With the string "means" as the filter, copy each matching line from the records.

----- EXERCISE INPUTS -----

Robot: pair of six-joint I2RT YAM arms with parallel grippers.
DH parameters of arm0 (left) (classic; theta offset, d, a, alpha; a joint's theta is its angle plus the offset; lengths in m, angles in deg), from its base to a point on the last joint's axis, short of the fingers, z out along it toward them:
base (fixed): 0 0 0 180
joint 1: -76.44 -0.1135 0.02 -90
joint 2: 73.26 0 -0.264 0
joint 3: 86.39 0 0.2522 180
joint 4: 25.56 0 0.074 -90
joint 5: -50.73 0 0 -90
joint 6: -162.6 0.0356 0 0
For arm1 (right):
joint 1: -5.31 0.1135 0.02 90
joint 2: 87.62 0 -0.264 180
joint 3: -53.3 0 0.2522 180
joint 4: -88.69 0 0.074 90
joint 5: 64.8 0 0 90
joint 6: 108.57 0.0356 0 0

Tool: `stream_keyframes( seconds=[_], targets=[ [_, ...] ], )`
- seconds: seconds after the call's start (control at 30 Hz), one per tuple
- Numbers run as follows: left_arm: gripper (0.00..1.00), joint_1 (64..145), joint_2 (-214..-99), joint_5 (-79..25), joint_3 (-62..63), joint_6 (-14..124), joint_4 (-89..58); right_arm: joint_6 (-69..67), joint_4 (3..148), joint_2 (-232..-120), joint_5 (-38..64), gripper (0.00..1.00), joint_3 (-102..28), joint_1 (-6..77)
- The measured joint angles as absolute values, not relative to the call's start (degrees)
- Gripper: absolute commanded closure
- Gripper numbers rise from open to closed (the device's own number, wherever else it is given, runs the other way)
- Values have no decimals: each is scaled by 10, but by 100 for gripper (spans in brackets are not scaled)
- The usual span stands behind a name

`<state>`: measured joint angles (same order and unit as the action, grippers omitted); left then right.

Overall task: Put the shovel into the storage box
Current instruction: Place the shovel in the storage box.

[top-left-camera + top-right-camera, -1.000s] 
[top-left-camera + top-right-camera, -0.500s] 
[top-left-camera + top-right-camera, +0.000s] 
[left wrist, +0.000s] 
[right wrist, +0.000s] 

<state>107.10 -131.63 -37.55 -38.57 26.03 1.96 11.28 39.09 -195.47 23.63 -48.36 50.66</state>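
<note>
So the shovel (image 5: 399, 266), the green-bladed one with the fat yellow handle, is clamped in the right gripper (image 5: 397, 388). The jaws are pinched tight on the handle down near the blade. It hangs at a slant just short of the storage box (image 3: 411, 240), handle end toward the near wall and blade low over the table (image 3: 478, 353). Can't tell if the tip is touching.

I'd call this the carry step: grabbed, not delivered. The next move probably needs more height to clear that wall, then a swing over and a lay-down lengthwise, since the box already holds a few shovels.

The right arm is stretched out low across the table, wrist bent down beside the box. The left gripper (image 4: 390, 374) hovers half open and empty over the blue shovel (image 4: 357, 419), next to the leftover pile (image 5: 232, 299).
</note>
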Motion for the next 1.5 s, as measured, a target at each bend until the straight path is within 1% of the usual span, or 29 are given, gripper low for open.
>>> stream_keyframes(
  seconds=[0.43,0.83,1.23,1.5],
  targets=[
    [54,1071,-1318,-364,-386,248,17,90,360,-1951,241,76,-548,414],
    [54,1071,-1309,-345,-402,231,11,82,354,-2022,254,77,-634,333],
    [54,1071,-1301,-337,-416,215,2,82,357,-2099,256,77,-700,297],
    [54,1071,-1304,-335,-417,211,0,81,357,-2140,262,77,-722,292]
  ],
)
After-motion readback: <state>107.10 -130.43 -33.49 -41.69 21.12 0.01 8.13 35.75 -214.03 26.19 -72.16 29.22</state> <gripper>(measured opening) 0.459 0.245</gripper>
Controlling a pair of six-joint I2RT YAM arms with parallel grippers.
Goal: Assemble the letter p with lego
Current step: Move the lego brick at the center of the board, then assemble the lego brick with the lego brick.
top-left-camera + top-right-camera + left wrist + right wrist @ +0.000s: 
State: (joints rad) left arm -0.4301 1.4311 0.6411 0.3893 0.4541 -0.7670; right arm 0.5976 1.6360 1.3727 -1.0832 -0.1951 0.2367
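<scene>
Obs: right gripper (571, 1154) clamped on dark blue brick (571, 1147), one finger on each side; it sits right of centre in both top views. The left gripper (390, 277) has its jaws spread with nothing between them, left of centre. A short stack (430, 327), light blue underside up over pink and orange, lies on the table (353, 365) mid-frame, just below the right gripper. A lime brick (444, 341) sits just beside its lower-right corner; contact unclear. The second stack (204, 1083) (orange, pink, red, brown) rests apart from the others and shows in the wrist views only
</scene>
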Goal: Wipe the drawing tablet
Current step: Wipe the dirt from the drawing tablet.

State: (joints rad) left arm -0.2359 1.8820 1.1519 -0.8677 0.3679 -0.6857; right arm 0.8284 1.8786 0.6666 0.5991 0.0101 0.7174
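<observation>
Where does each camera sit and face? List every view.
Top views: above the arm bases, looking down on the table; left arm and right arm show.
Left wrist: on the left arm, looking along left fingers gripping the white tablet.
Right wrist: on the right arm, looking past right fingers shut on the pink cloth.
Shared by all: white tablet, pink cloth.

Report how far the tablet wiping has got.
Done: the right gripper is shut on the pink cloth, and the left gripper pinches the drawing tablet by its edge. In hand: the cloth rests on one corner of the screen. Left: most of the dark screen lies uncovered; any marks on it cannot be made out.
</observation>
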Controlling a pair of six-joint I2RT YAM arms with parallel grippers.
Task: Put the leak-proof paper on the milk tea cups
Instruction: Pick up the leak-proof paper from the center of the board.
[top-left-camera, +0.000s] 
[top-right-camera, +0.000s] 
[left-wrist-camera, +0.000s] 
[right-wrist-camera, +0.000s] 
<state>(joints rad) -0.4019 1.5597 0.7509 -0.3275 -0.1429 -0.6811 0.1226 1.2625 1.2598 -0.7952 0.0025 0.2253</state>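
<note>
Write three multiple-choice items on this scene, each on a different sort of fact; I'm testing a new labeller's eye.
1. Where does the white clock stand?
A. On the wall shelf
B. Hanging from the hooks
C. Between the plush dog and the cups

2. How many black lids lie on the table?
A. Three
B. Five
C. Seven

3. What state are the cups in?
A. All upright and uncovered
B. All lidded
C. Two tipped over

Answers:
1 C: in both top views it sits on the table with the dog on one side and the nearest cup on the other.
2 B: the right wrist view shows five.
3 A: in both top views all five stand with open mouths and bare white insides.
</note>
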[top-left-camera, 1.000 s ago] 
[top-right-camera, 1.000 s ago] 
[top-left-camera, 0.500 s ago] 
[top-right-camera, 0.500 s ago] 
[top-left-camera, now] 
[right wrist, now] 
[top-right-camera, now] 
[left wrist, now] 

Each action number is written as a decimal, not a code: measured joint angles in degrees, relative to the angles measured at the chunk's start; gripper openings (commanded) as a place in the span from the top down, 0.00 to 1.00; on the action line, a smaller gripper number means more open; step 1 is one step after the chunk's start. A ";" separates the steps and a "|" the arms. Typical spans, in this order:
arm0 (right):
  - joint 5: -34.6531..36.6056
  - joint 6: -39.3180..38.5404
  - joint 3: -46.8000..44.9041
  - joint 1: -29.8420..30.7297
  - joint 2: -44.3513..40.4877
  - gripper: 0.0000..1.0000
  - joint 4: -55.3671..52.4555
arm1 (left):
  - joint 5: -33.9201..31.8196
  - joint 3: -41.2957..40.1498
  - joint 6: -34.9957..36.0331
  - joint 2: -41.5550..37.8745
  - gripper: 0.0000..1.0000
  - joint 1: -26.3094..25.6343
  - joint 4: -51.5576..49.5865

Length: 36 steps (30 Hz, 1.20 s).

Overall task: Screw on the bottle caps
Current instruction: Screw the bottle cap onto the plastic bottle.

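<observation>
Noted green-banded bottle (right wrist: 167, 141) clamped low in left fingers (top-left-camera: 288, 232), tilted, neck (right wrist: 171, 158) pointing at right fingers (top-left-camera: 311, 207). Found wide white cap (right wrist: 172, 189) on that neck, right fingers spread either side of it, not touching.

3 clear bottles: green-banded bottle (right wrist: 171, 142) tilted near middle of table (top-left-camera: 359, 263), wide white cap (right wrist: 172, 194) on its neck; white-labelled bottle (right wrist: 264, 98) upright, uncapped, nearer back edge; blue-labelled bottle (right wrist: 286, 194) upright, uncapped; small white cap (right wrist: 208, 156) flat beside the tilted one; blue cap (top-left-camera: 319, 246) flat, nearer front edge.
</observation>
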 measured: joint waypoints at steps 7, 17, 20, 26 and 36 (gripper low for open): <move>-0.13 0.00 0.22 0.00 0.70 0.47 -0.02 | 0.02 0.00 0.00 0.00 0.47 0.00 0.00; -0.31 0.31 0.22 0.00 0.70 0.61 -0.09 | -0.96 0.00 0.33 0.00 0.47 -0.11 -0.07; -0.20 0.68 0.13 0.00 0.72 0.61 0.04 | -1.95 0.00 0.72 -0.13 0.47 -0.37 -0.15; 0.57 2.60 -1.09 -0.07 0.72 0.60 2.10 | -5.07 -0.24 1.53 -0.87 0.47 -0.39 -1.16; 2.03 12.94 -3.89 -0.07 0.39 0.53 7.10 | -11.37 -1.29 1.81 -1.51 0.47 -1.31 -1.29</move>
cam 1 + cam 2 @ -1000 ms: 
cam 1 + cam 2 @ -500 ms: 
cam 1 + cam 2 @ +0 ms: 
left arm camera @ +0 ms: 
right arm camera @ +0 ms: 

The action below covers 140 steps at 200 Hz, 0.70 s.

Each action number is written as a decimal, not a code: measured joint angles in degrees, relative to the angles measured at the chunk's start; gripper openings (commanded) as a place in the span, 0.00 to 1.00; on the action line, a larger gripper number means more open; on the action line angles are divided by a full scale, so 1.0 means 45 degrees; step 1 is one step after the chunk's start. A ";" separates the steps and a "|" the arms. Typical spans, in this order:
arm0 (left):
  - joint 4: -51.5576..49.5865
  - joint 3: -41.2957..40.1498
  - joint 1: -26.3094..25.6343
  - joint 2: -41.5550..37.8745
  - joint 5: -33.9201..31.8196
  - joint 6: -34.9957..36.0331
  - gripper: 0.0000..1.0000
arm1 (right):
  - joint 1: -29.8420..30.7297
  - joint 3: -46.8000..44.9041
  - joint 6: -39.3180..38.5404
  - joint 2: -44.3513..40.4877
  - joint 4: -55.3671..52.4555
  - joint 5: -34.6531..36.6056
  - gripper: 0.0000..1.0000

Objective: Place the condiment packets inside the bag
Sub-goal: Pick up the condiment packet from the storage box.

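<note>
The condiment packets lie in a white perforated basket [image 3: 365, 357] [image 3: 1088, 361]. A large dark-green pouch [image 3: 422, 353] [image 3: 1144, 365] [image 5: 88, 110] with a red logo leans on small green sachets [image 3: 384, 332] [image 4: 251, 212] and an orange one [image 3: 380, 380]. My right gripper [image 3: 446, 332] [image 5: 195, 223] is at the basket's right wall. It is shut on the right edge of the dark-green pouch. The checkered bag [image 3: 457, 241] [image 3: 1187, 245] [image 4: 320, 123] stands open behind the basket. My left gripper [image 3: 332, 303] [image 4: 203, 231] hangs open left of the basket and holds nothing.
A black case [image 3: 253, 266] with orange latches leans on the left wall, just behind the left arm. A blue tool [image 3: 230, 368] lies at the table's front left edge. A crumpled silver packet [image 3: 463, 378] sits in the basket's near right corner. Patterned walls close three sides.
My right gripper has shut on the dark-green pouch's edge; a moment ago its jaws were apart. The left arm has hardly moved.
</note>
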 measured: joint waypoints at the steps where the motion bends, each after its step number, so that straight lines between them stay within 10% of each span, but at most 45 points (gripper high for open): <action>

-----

_SOLUTION FOR THIS EXERCISE_:
Each action number is written as a decimal, not a code: measured joint angles in degrees, relative to the angles measured at the chunk's start; gripper openings (commanded) as a place in the span from the top down, 0.00 to 1.00; on the action line, a smaller gripper number means more open; step 1 is one step after the chunk's start. A ";" separates the steps and a "|" the arms. Typical spans, in this order:
Each action number is written as a decimal, not a code: measured joint angles in degrees, relative to the angles measured at the chunk's start; gripper openings (commanded) as a place in the span, 0.00 to 1.00; on the action line, a larger gripper number means more open; on the action line angles are divided by a full scale, so 1.0 means 45 degrees; step 1 is one step after the chunk's start. A ";" separates the steps and a "|" the arms. Typical spans, in this order:

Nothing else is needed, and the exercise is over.